EXERCISE DIRECTIONS | Repeat the lines of the data exactly, from the first one through the one that contains "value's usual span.".

########################################

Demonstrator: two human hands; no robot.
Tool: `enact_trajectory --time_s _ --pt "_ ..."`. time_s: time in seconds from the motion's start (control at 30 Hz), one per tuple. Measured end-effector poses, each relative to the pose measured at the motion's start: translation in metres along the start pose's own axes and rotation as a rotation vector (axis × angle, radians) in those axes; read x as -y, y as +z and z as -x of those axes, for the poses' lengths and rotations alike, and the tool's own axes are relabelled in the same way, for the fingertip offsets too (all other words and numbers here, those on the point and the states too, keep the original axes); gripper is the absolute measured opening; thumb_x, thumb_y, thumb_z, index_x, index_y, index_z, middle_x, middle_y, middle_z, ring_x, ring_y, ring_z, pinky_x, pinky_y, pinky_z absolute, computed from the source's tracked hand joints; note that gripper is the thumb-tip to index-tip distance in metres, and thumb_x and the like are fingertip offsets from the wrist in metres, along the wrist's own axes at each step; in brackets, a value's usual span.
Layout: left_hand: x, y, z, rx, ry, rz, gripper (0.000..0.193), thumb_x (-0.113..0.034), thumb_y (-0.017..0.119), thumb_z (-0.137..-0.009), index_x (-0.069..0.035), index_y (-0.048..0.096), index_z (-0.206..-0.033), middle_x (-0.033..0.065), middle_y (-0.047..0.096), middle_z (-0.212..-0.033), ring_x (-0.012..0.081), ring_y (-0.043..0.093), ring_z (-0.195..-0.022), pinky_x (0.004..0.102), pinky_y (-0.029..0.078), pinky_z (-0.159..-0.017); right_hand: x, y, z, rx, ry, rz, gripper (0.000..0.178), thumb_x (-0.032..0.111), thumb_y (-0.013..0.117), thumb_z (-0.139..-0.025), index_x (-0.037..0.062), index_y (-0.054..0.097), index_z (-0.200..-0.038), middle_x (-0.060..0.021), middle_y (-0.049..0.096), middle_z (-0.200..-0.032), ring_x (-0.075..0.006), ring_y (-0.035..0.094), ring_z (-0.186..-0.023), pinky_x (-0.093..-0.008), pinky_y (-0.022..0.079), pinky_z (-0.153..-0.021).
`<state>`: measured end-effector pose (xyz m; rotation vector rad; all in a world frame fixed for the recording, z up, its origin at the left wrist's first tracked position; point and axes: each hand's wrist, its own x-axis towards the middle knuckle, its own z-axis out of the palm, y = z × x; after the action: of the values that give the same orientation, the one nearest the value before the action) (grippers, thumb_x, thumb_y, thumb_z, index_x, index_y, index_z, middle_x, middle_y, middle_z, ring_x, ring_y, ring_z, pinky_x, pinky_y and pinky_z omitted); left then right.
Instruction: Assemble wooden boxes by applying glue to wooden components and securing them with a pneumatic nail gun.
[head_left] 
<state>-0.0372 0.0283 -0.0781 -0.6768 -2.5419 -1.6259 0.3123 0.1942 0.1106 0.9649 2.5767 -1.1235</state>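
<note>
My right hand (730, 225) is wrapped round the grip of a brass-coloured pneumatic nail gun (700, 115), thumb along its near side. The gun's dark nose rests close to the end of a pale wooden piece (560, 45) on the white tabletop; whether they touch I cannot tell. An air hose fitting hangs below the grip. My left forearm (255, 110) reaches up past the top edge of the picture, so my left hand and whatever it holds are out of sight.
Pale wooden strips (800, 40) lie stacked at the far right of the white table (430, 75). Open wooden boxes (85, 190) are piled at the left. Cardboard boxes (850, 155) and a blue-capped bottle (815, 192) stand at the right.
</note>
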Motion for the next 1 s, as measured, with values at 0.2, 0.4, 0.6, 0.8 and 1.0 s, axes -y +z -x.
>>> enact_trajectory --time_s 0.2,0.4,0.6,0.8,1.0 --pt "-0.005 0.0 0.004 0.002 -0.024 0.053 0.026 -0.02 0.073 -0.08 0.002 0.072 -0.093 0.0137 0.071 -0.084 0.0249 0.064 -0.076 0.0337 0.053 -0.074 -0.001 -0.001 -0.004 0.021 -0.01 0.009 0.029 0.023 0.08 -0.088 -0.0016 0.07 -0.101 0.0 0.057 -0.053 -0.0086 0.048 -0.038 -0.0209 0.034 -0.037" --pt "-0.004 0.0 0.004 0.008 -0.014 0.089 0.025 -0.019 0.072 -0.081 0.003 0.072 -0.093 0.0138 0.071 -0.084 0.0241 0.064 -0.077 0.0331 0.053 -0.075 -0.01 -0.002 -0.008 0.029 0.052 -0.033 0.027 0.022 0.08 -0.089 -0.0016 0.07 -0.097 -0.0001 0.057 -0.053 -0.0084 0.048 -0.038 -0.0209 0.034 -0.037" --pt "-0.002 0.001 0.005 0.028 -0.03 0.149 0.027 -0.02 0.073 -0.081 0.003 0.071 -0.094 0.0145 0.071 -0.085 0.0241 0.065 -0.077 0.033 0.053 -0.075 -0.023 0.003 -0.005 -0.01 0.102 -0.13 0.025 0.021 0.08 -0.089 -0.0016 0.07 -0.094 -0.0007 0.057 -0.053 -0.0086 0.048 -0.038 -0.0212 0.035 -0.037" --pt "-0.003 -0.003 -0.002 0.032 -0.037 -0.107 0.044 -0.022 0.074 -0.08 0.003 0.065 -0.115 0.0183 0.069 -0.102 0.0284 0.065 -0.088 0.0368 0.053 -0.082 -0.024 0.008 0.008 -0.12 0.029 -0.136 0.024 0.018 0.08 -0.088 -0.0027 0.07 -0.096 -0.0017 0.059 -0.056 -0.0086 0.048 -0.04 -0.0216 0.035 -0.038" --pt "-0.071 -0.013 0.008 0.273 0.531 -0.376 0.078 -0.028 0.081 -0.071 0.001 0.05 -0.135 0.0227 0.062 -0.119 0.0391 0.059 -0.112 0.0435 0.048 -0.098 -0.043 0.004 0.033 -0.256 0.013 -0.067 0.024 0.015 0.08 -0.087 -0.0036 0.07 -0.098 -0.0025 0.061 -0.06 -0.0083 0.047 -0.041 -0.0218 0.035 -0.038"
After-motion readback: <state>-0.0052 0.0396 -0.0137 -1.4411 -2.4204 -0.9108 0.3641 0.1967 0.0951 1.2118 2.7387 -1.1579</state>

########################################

EXERCISE RESULT |
Demonstrator: two human hands; no robot.
Tool: `enact_trajectory --time_s _ --pt "_ ..."`. time_s: time in seconds from the motion's start (control at 30 Hz), one per tuple. Measured end-effector poses, each relative to the pose measured at the motion's start: translation in metres along the start pose's own axes and rotation as a rotation vector (axis × angle, radians) in those axes; read x as -y, y as +z and z as -x of those axes, for the poses' lengths and rotations alike, and the tool's own axes are relabelled in the same way, for the fingertip offsets too (all other words and numbers here, those on the point and the states too, keep the original axes); gripper is the absolute measured opening; thumb_x, thumb_y, thumb_z, index_x, index_y, index_z, middle_x, middle_y, middle_z, ring_x, ring_y, ring_z, pinky_x, pinky_y, pinky_z absolute, computed from the source's tracked hand joints; note that gripper is the thumb-tip to index-tip distance in metres, and thumb_x and the like are fingertip offsets from the wrist in metres, along the wrist's own axes at each step; in brackets, a value's usual span.

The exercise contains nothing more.